-- WORK TO BE COMPLETED --
A single number is the answer: the count of lines in the listing below that contain "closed".

-- RECORDS FOR PROCESSING --
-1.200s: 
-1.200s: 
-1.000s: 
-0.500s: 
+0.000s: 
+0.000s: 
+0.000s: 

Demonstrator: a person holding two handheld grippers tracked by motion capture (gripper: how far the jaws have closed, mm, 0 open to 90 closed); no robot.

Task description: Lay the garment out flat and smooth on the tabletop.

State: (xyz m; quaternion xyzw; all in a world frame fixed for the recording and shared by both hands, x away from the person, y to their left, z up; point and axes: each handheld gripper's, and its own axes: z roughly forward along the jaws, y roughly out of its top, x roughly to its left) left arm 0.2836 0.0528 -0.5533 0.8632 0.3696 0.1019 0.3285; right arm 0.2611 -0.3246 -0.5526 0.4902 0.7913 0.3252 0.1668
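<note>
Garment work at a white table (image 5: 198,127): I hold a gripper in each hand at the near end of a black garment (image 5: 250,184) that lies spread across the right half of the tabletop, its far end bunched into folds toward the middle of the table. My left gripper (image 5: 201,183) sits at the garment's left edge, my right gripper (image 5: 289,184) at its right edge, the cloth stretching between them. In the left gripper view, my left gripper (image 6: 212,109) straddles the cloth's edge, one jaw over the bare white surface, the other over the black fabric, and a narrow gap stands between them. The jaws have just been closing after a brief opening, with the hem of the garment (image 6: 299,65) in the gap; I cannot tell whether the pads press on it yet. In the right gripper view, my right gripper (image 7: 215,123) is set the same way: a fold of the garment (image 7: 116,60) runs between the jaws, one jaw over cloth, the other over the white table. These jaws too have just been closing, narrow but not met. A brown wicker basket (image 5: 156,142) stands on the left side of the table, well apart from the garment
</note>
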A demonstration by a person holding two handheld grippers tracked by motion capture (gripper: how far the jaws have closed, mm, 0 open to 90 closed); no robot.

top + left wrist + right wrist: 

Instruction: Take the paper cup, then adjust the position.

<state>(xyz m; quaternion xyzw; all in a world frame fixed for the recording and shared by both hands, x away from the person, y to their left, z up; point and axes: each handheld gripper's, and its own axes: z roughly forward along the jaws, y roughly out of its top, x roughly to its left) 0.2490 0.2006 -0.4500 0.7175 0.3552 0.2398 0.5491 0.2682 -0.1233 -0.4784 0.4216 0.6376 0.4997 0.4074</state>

-- SOLUTION FOR THIS TASK --
2